So, at the point that we would be instructed by clients, we always tell them that financial disclosure needs to be given on a full and frank basis, and it's an ongoing duty. So essentially, a client needs to be transparent and let the other party know of their current financial position, perhaps some of the historical matters. Disclosure in the first instance goes back a year, so you would expect bank statements to go back at least a year. It could be that the court orders or solicitors agree for it to go back further if we think that there was a relevant incident or change of circumstances that went back further than a year.

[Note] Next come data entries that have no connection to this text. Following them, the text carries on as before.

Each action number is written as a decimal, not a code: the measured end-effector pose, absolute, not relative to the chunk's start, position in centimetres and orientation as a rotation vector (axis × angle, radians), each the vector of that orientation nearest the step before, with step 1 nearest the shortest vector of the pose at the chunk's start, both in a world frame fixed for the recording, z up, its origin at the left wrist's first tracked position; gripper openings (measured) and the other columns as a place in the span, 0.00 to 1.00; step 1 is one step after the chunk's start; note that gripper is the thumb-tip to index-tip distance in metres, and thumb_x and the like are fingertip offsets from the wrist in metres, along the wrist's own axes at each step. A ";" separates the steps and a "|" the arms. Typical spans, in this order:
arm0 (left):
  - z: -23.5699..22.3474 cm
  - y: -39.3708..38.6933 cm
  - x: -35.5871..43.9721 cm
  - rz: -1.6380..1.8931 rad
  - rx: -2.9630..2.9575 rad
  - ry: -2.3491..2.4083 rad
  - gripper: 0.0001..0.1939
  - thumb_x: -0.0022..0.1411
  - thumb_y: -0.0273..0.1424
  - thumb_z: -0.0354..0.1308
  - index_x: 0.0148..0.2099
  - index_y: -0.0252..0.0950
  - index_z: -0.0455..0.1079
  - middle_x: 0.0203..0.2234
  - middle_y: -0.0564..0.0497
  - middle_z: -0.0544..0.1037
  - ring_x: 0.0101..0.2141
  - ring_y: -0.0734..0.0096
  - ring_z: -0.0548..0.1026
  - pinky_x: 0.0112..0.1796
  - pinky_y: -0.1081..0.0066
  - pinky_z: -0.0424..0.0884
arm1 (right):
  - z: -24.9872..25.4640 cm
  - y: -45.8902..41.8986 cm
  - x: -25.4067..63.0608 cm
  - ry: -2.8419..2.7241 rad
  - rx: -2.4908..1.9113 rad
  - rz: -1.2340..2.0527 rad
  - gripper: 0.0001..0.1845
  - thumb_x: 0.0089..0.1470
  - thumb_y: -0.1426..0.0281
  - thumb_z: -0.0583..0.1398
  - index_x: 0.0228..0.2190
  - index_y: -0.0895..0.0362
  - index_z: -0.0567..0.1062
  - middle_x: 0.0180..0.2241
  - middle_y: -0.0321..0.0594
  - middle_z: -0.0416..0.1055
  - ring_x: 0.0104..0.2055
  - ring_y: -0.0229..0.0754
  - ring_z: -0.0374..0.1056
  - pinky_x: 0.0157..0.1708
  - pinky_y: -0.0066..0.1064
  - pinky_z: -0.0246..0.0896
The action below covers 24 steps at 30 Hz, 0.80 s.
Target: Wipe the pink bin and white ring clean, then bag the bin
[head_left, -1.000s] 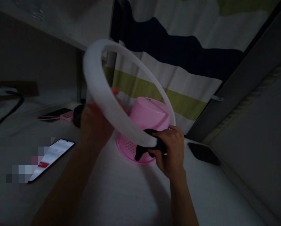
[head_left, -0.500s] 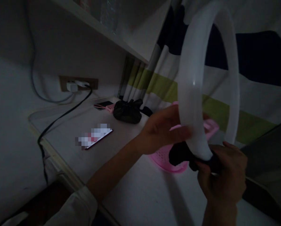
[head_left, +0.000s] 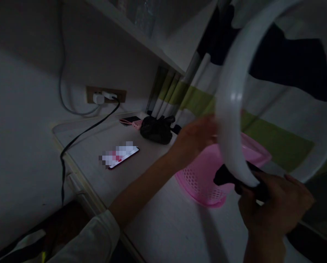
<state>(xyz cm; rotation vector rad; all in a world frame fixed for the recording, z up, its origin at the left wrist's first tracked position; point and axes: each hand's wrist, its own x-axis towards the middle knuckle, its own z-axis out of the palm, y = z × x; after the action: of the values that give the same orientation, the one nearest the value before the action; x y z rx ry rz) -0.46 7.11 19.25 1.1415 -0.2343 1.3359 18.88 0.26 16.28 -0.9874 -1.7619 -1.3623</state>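
My right hand (head_left: 275, 204) is closed around the black mount at the bottom of a large white ring, which looks like an unlit ring light (head_left: 229, 106). It is held upright above the table, and its top runs out of view. A black knob-like part (head_left: 225, 175) sticks out on the mount's left. My left hand (head_left: 196, 140) reaches to the ring's left side; its fingertips are blurred and partly hidden behind the ring, so I cannot tell whether they touch it. Below and behind stands a pink perforated plastic basket (head_left: 198, 182), partly covered by the ring and mount.
On the white table (head_left: 158, 215) lie a lit phone (head_left: 125, 157), a tied black plastic bag (head_left: 158, 131) and a pink item with a strap (head_left: 137, 124). A black cable (head_left: 83, 133) runs from the wall socket (head_left: 122, 95). A shelf (head_left: 141, 38) overhangs; a striped curtain (head_left: 198, 98) hangs behind.
The ring light has shifted right and turned to face me more. My left thumb no longer shows across its front. More of the pink basket is visible, and the view has swung slightly left.
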 end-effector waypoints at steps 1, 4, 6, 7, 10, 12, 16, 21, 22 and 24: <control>19.0 6.9 0.1 1.194 1.261 -0.222 0.11 0.57 0.37 0.58 0.40 0.36 0.69 0.32 0.50 0.75 0.36 0.70 0.74 0.43 0.68 0.71 | 16.4 0.1 19.1 -1.713 -1.003 -1.361 0.17 0.57 0.57 0.50 0.34 0.56 0.71 0.24 0.43 0.69 0.27 0.47 0.66 0.37 0.44 0.60; 18.6 6.3 1.2 0.875 1.596 -0.261 0.07 0.56 0.27 0.57 0.39 0.33 0.70 0.40 0.46 0.76 0.46 0.65 0.73 0.49 0.65 0.69 | 16.7 -0.1 19.7 -1.610 -0.953 -1.446 0.15 0.53 0.57 0.54 0.33 0.55 0.71 0.21 0.41 0.66 0.24 0.48 0.66 0.31 0.43 0.60; 18.6 6.0 1.1 0.919 1.722 -0.275 0.09 0.55 0.25 0.57 0.41 0.33 0.71 0.42 0.48 0.75 0.49 0.64 0.71 0.52 0.65 0.67 | 16.9 -0.1 19.8 -1.609 -0.923 -1.481 0.13 0.51 0.58 0.56 0.33 0.54 0.71 0.20 0.40 0.67 0.23 0.48 0.66 0.30 0.43 0.60; 18.6 6.0 1.0 0.970 1.772 -0.269 0.10 0.55 0.26 0.57 0.41 0.34 0.71 0.42 0.49 0.75 0.50 0.64 0.71 0.53 0.65 0.66 | 16.9 -0.1 19.8 -1.619 -0.901 -1.487 0.12 0.51 0.58 0.56 0.32 0.53 0.71 0.20 0.39 0.68 0.22 0.47 0.65 0.30 0.43 0.60; 18.7 6.4 0.0 1.061 1.836 -0.273 0.09 0.57 0.28 0.58 0.42 0.36 0.72 0.41 0.50 0.76 0.49 0.65 0.72 0.53 0.64 0.66 | 17.0 -0.2 19.4 -1.664 -0.910 -1.465 0.13 0.52 0.57 0.56 0.32 0.53 0.71 0.21 0.38 0.69 0.22 0.45 0.66 0.33 0.42 0.60; 18.7 6.8 -0.7 1.115 1.754 -0.311 0.08 0.58 0.31 0.58 0.41 0.37 0.72 0.40 0.51 0.77 0.47 0.66 0.74 0.51 0.66 0.69 | 16.9 -0.2 19.1 -1.702 -0.958 -1.438 0.16 0.54 0.55 0.53 0.33 0.54 0.71 0.22 0.39 0.69 0.24 0.45 0.67 0.35 0.43 0.60; 18.9 8.1 -2.3 1.395 1.443 -0.316 0.10 0.58 0.39 0.58 0.37 0.38 0.73 0.34 0.54 0.78 0.39 0.71 0.76 0.45 0.70 0.72 | 16.6 0.1 18.3 -1.801 -0.985 -1.415 0.21 0.58 0.53 0.48 0.34 0.57 0.70 0.23 0.41 0.69 0.26 0.45 0.65 0.37 0.43 0.59; 19.6 9.2 -3.3 1.537 1.148 -0.210 0.18 0.61 0.46 0.51 0.33 0.38 0.71 0.28 0.55 0.76 0.34 0.73 0.76 0.42 0.69 0.74 | 16.2 0.1 17.0 -1.904 -1.032 -1.284 0.21 0.60 0.56 0.47 0.37 0.58 0.69 0.27 0.42 0.69 0.32 0.44 0.66 0.43 0.42 0.58; 19.6 9.3 -3.2 1.520 1.118 -0.206 0.18 0.62 0.46 0.49 0.34 0.38 0.71 0.29 0.55 0.76 0.34 0.74 0.75 0.42 0.70 0.74 | 16.2 0.0 16.9 -1.906 -1.046 -1.258 0.20 0.60 0.56 0.47 0.38 0.58 0.69 0.27 0.42 0.69 0.32 0.44 0.65 0.43 0.42 0.58; 19.4 9.4 -2.6 1.461 1.131 -0.242 0.15 0.61 0.44 0.51 0.37 0.39 0.72 0.33 0.56 0.76 0.36 0.76 0.75 0.41 0.71 0.73 | 16.2 -0.1 17.0 -1.869 -1.064 -1.230 0.20 0.59 0.56 0.48 0.38 0.58 0.69 0.27 0.42 0.68 0.32 0.45 0.65 0.43 0.42 0.59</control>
<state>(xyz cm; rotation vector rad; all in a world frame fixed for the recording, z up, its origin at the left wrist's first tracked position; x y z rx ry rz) -2.62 9.35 19.40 1.1307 -0.2423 1.4607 17.01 -0.12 16.23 -1.0637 -1.8685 -1.2297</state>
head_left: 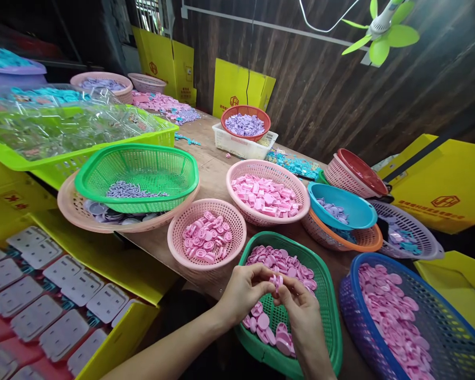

Amrit Hunjin: And we can also ask that the parties let us know about things that are foreseeable. So if there is a business sale or there is an imminent retirement, and there will be an immediate change in financial circumstances, say, in a few weeks' or months' time, then the disclosure should also reveal what changes or finances are going to be expected.
Catriona Attride: Okay. So quite a lot to cover there. So, once you've done all of that, you've shared the information, et cetera, is it just the case that everything's 50/50?
Amrit Hunjin: Not necessarily. It's quite rare that we end up with outcomes that divide everything based on an equal basis. The legal position is that the starting point for capital... So that includes property, cash, any tangible assets, and perhaps liquid assets as well, such as business interests, and also pensions... They will all be treated equally in the first instance. But there are various factors that lawyers and the courts need to consider, and they may well justify a swing in one party's favour.
So these will include things like the party's earning capacities, the contributions that they've made, and then the marriage, financial resources available to them, the lifestyle that they may have lived. But the main reason that equality will be departed from is because of needs. So this is to ensure that both parties have got enough to, say, buy another house and meet their day-to-day outgoings and the needs of the parties and, of course, the needs of the children will be really, really important.
Amrit Hunjin: It's very-
Catriona Attride: So I mean, it's very much about fairness.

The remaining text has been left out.